Both would have made distinguished choices for the top honor. Ditto two shortlisted titles that were my favorite personal discoveries of the festival: Cate Shortland's "Lore," which I've already reviewed, and Francois Ozon's tremendous storytelling study "In the House," which may well be the best film's of the director's rich and varied career. I'm thrilled, however, to see "Rust & Bone" pick up its first bit of awards hardware after leaving Cannes empty-handed, and losing the French Oscar bid to "The Intouchables." Lead actor Matthias Schoenaerts accepted the award on Audiard's behalf, and looked decidedly pleased to do so.
The festival's longest-running honor, the Sutherland Award for Best Debut Feature, went to a popular if hardly surprising choice: "Beasts of the Southern Wild," which only just hit UK theaters after having its LFF premiere last week. It's the US critical darling's latest addition to a groaning trophy cabinet that already includes the Grand Jury Prize at Sundance and the Camera d'Or at Cannes -- and I expect a boatload of newcomer honors will join them by the time the awards season is through. To his credit, 29 year-old director Benh Zeitlin accepted last night's prize with such puppyish enthusiasm, you'd have thought it was his first: he expressed particular awe at being in the presence of Tim Burton, there to receive a BFI Fellowship.
Sutherland jury president Hannah McGill described the decision as a wholly unanimous one, though Special Mentions were given to Indian film "Ship of Theseus" and the remarkable "Wadjda," the first Saudi Arabian feature ever directed by a woman. I'd personally have preferred a fresher choice for the award -- bold Brazilian suburbia thriller "Neighbouring Sounds" and crisp Scottish character study "Shell" would have been bracing picks -- but there's no denying the universal appeal of "Beasts," a little engine that I still expect will chug its way to a Best Picture nomination at the end of the day.

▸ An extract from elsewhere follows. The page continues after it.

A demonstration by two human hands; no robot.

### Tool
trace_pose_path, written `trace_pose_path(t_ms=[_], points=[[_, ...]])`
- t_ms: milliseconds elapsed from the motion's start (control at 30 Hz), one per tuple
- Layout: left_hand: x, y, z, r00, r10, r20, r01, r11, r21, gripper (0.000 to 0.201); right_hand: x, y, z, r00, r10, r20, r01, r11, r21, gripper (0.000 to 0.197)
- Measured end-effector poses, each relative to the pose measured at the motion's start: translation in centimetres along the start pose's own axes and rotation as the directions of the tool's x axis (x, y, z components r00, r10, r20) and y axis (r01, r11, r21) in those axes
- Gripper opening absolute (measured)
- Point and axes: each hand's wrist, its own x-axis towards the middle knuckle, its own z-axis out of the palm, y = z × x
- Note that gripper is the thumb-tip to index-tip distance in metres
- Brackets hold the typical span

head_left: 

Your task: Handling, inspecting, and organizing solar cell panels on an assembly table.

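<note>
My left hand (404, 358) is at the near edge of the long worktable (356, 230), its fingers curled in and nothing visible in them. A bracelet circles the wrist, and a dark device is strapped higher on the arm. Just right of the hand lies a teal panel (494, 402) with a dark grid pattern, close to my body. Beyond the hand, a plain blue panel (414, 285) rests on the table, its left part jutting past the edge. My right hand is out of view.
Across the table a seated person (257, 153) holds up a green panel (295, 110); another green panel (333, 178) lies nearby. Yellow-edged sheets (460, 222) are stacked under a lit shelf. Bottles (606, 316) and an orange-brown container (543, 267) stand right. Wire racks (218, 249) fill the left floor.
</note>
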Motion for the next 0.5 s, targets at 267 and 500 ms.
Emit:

I also have high Oscar hopes for the LFF's Grierson Award winner for Best Documentary: Alex Gibney's superb "Mea Maxima Culpa: Silence in the House of God," which I reviewed earlier this week. The selection was greeted with universal approval in the room: the competition, which included fellow US docs "Central Park Five" and "West of Memphis," wasn't exactly paltry, but documentary jury head Roger Graef implied the selection had been as clear one, describing Gibney's searing investigation of sexual abuse in the Catholic Church as "life-changing." The film opens in the US on 16 November, and will have its TV premiere on HBO in early 2013; if it's not on the Academy's documentary shortlist next month, something will have gone very wrong. (Look out for my forthcoming interview with Gibney.)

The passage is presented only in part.